Wie lange will sich die Bundesregierung eigentlich noch wie ein Tanzbär am Nasenring in der Manege vorführen lassen? Wie lange will Kanzlerin Angela Merkel das wüste Treiben Recep Tayyip Erdogans, des Potentaten von Ankara, noch hinnehmen?

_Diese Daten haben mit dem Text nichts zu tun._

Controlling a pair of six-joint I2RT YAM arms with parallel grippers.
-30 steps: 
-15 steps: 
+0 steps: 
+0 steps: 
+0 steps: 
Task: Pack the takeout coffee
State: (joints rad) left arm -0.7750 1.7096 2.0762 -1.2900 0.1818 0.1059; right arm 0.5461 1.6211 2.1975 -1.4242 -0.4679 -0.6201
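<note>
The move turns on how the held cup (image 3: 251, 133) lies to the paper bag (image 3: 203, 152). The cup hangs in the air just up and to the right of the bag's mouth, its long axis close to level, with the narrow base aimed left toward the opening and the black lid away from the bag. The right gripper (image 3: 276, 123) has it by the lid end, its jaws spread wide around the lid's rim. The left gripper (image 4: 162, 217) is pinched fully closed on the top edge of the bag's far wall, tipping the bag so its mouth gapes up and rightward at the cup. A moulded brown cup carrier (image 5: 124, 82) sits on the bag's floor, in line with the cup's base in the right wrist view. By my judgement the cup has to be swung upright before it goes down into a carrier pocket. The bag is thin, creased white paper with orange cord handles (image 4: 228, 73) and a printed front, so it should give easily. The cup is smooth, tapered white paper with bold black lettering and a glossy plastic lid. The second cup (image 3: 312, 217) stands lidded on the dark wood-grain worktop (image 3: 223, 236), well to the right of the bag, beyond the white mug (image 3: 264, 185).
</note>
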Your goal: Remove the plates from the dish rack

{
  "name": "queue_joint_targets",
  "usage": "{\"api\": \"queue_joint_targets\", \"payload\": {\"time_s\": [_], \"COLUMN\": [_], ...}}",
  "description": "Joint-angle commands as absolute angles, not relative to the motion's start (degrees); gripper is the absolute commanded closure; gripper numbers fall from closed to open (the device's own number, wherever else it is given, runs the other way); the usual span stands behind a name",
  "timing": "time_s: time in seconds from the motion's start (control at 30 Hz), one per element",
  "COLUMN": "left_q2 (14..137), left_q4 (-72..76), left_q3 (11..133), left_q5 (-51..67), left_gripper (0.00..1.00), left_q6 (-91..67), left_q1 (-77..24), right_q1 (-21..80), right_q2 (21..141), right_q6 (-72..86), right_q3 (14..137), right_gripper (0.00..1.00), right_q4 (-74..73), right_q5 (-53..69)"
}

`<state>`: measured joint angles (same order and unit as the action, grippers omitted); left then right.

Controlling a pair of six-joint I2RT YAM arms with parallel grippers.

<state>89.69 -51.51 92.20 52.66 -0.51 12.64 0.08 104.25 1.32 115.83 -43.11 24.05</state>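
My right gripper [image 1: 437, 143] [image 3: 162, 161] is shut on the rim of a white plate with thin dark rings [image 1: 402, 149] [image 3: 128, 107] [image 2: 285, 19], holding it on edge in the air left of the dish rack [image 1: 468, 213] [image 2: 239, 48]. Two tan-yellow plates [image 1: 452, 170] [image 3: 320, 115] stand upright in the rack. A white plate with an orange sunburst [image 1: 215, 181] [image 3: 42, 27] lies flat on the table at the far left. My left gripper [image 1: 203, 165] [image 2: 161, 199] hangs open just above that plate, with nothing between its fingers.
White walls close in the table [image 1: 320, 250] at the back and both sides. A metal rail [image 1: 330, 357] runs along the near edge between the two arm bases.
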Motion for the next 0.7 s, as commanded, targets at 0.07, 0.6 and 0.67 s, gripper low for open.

Kommentar in der Nordwest-Zeitung

Weihnachten jetzt wieder erlaubt

Die Proteste aus Deutschland haben jedenfalls Wirkung gezeigt: Nun kann das christliche Fest doch im Unterricht behandelt werden. „Nach gemeinsamer Sitzung zwischen der türkischen Schulleitung und der Leitung der Deutschen Abteilung kann ich Ihnen mitteilen, dass kein Verbot ‚Weihnachten‘ im Unterricht zu besprechen vorliegt“, hieß es am Montag in einer weiteren E-Mail der deutschen Abteilungsleitung an die deutschen Lehrer, die der dpa vorliegt. Auf der deutschsprachigen Internetseite der Schule wünscht man den Besuchern obendrein noch immer „Ein frohes Weihnachtsfest“.